Starting at the first line of the data below, write out each line exactly until you reach the line containing "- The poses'", and include that line too.

┏━━

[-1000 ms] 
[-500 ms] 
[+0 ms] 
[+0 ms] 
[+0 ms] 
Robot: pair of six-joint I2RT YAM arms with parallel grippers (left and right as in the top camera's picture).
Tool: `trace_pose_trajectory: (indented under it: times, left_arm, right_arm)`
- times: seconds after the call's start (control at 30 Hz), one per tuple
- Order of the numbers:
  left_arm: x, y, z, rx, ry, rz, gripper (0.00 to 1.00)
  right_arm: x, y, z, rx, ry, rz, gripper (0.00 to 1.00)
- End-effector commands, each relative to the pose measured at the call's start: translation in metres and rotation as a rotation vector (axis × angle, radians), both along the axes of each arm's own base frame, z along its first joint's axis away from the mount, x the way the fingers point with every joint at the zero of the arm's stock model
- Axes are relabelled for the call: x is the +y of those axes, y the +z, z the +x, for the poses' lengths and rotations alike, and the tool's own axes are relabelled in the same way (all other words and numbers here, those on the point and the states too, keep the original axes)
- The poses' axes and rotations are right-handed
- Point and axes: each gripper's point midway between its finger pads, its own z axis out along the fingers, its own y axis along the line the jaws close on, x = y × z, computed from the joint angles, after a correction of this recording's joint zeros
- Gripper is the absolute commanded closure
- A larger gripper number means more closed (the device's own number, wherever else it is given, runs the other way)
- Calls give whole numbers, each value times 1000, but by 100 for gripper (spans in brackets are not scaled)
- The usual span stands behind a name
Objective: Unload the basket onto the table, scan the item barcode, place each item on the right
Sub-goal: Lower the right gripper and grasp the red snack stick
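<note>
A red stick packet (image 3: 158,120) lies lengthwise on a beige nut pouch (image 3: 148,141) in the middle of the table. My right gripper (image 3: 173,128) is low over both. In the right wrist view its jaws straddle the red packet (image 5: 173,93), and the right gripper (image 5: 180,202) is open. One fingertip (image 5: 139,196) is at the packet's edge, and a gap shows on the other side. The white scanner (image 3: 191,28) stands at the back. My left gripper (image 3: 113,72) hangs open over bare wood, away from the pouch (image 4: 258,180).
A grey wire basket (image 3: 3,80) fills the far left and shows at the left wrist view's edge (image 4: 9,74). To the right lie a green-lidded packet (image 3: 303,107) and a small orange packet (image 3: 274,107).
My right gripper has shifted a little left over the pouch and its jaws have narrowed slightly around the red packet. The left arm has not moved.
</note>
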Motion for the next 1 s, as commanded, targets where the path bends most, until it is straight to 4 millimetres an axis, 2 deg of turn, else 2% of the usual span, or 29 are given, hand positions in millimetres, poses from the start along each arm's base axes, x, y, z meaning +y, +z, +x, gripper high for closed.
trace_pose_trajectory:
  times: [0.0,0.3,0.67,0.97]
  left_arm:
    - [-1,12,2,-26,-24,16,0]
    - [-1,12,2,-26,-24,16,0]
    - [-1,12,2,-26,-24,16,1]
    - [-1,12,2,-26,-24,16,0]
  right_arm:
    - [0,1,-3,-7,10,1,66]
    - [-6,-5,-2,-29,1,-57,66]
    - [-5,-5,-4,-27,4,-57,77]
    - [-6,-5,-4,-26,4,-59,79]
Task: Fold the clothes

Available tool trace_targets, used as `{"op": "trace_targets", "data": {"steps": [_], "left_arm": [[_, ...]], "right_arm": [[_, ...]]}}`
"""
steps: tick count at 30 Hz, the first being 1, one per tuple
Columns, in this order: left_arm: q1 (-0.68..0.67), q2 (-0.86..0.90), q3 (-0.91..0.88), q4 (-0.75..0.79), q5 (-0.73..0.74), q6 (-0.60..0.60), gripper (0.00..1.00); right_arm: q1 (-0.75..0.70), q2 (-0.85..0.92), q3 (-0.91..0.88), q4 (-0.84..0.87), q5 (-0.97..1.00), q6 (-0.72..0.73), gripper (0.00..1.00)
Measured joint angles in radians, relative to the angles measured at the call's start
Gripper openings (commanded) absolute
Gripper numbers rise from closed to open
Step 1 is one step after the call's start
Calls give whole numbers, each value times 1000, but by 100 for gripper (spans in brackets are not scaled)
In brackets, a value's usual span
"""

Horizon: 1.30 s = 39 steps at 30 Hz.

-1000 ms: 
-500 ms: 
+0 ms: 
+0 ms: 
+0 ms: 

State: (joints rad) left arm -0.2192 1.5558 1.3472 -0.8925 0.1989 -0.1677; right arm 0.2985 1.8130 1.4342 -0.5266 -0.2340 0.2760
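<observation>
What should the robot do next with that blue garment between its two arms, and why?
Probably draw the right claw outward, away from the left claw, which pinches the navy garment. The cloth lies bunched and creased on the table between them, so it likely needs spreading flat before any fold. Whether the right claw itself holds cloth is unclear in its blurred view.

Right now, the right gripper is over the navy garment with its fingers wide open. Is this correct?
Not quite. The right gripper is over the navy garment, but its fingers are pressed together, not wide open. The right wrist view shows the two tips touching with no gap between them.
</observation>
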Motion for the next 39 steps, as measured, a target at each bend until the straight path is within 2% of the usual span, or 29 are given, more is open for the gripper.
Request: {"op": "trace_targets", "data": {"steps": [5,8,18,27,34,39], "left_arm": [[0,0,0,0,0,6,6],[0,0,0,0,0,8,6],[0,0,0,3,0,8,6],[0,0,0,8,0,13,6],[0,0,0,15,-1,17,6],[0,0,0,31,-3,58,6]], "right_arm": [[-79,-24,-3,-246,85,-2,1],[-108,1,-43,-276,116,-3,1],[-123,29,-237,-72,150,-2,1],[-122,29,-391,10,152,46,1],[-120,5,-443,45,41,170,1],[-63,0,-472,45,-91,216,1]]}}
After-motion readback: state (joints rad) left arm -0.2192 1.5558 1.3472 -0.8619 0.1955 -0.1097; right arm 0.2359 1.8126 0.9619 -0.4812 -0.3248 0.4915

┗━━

## Solved exercise
[-1000 ms] 
[-500 ms] 
[+0 ms] 
[+0 ms] 
[+0 ms] 
Robot: pair of six-joint I2RT YAM arms with parallel grippers (left and right as in the top camera's picture).
Tool: `trace_pose_trajectory: (indented under it: times, left_arm, right_arm)`
- times: seconds after the call's start (control at 30 Hz), one per tuple
- Order of the numbers:
  left_arm: x, y, z, rx, ry, rz, gripper (0.00 to 1.00)
  right_arm: x, y, z, rx, ry, rz, gripper (0.00 to 1.00)
- End-effector commands, each relative to the pose measured at the call's start: translation in metres and rotation as a rotation vector (axis × angle, radians), both along the axes of each arm's own base frame, z along its first joint's axis away from the mount, x the way the fingers point with every joint at the zero of the arm's stock model
- Axes are relabelled for the call: x is the +y of those axes, y the +z, z the +x, for the poses' lengths and rotations alike, and the tool's own axes are relabelled in the same way (all other words and numbers here, those on the point and the states too, keep the original axes)
- The poses' axes and rotations are right-handed

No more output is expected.